Next, make it available in the gulpfile by adding a line at the end of require() statements:

var gulp = require('gulp'),
    http = require('http'),
    ecstatic = require('ecstatic');

And finally, add a deploy task somewhere in the gulpfile:

gulp.task('deploy', ['build'], function(done) {
    ghpages.publish(path.join(__dirname, 'dist'), { logger: gutil.log, branch: 'master' }, done);
});

Now whenever Alyssa wants to deploy a new version of her website, she just runs gulp deploy and it'll be taken care of for her. (ProTip™: change the default branch to src on GitHub. That way visitors and new clones see the source files, not the build files generated by a program.)

The very last thing we need to do is add a .gitignore file since we're installing Node modules and have a build directory now. We'll just use GitHub's, adding a line for dist/ at the end:

% curl https://raw.githubusercontent.com/github/gitignore/master/Node.gitignore > .gitignore
% echo "\ndist/\n" >> .gitignore

Now we've got a functionally equivalent development setup based on gulp. Success!

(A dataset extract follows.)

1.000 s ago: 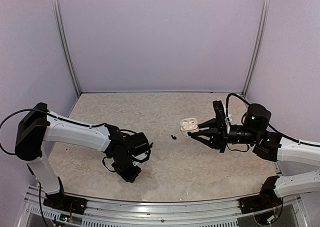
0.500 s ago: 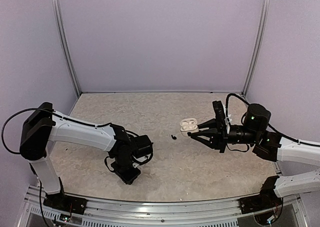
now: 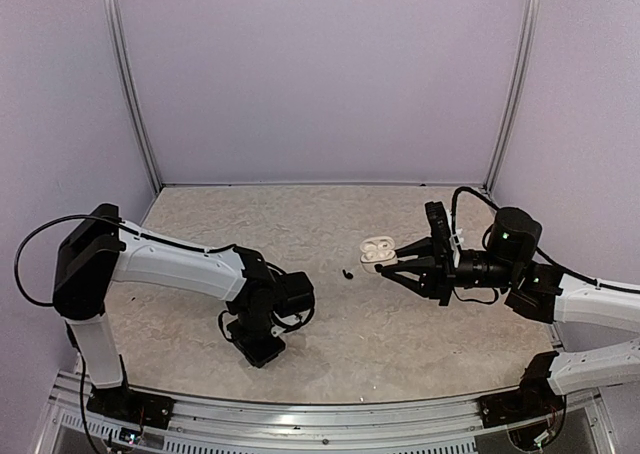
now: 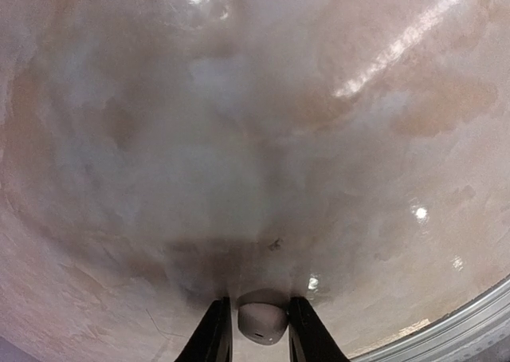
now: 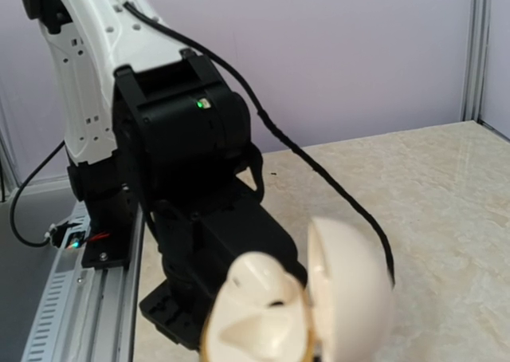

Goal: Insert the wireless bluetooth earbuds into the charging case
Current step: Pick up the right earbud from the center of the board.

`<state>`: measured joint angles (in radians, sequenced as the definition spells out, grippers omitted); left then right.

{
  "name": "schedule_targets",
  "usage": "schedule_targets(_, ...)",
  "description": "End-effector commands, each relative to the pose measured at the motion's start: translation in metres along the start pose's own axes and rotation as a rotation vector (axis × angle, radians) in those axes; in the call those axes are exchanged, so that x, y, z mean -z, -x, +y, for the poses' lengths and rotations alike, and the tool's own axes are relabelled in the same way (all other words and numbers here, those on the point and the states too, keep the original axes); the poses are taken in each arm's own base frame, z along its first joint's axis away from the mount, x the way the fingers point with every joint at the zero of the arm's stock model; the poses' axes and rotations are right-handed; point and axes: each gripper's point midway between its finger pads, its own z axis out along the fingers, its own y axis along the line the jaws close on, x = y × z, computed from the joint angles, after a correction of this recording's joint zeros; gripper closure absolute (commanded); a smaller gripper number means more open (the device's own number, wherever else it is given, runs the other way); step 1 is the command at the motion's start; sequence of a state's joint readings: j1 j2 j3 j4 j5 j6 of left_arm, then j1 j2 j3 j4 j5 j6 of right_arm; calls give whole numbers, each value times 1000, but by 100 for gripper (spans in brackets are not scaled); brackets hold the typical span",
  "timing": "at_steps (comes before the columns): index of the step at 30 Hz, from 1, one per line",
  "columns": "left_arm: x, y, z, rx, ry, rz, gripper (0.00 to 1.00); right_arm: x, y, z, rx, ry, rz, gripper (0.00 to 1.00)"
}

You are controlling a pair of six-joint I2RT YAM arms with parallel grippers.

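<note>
Grasp step: tiny white bean-shaped earbud [image 4: 263, 324] on the beige marbled desk [image 4: 255, 139].
Left pincer [image 4: 260, 310] brackets it, grip firmness unclear; right pincer [image 3: 390, 260] pinches the open glossy white charging case [image 3: 377, 248]. Next, I judge: lift, carry across, seat it in a socket. No legible writing.
</note>
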<state>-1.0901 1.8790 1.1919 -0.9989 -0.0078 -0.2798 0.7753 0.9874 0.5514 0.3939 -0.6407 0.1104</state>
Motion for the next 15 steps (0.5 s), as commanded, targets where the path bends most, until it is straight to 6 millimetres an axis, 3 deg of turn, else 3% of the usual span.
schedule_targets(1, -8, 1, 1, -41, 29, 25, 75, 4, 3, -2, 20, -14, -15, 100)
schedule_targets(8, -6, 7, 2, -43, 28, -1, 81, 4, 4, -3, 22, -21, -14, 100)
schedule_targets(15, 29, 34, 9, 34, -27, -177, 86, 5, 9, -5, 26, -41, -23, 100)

Step 2: converting HTML to Pug

The next step is to convert the HTML to Pug. Pug (formerly known as Jade) is a language that compiles to HTML. It lets you do useful things like inherit from a common layout as well as looping over JavaScript variables. If you're not familiar with Pug, you should go take a look at its syntax now.

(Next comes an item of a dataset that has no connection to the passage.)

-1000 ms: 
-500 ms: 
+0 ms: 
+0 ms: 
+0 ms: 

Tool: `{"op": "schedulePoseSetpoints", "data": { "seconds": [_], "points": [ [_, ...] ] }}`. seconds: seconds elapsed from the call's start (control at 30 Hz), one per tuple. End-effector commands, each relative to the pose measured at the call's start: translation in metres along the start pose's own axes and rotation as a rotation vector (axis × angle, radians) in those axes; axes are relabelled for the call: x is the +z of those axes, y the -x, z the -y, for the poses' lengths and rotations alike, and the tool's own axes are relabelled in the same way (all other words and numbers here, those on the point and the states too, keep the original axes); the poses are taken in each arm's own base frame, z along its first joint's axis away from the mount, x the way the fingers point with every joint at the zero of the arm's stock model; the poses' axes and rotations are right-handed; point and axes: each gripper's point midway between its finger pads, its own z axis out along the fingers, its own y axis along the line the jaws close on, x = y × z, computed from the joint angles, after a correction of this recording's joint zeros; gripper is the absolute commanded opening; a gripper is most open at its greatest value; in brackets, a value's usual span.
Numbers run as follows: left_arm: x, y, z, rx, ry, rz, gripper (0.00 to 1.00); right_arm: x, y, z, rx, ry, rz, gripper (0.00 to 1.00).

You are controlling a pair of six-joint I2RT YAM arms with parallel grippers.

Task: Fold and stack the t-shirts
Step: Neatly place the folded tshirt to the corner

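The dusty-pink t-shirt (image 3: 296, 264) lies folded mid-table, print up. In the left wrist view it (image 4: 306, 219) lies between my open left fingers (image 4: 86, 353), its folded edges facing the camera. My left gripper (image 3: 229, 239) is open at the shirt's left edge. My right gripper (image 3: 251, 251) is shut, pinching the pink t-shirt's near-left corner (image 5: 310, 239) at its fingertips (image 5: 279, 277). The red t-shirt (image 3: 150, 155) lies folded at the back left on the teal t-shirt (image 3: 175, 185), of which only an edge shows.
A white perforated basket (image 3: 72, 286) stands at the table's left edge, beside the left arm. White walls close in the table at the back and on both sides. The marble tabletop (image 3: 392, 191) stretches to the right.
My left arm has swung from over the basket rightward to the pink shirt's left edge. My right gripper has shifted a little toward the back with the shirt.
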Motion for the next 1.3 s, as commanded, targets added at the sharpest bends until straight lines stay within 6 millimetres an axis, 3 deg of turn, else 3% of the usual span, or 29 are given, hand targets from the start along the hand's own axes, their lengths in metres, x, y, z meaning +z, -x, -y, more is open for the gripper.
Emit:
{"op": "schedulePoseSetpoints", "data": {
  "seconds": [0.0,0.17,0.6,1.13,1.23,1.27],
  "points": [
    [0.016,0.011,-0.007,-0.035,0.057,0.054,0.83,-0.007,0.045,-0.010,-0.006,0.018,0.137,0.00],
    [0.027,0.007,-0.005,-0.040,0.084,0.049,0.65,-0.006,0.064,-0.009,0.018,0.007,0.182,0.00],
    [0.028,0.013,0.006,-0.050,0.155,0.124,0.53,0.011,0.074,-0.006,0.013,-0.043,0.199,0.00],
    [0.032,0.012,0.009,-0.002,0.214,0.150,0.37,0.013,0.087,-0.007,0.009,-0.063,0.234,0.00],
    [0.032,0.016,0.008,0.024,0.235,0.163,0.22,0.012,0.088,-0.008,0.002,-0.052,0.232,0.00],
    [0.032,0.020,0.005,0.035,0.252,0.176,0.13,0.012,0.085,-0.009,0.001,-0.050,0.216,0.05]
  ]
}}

The easiest way to do this conversion is to get a program to do it for you. Here's the one I used way back when; you may be able to find a better one. The generated Pug will be valid but not the prettiest - you may want to wait to clean it up since we're going to do some work to reduce the duplication soon.

Once you've got the converted Pug, you should rename the relevant HTML file to have a .pug extention, then replace the contents with the Pug. Do this for each HTML file.

The last step here is to make gulp build the Pug. Install gulp-pug:

% npm install --save-dev gulp-pug

Then add pug = require('gulp-pug') to the end of the var declaration at the top of your gulpfile. Finally, change your html task to look like this:

gulp.task('build:html', function() {
    gulp.src('src/*.pug')
        .pipe(pug({pretty: true}))
        .pipe(gulp.dest('dist'));
});

We'll also need to fix the watch task so it has:

gulp.watch('src/*.pug', ['build:html']);

which will watch Pug files instead of HTML files.

That's it! Alyssa's site is now building with Pug instead of HTML.

Step 3: splitting out the layout

Pug's looping and flow control constructs will be very useful to us later on, but we can get some immediate productivity wins by splitting out the site layout so it's not duplicated across every Pug file.

There's one tricky thing about this: the navigation is mostly the same between pages, but not quite - the page the user is currently on shouldn't be a link. We'll solve this by using a block directive for each link. That way, we can override just what needs to be changed, while introducing no duplication.

You'll have to figure out exactly what parts of your personal layout make sense to be split out. In Alyssa's case, there are three main things that are mostly or fully duplicated across pages:

  1. The navigation bar
  2. The footer
  3. Invisible metadata and script/style includes

These are what we'll split out. First, we'll make a copy of index.pug and put it in src/includes/layout.pug. (Again, you can organize your files however you want - but in projects generated by generator-stratic, utility Pug files go in src/includes.) Next, edit out the page-specific content and replace them with block directives. Finally, edit each navigation bar item so it has its own block directive, leaving the old code as the default for the block directive.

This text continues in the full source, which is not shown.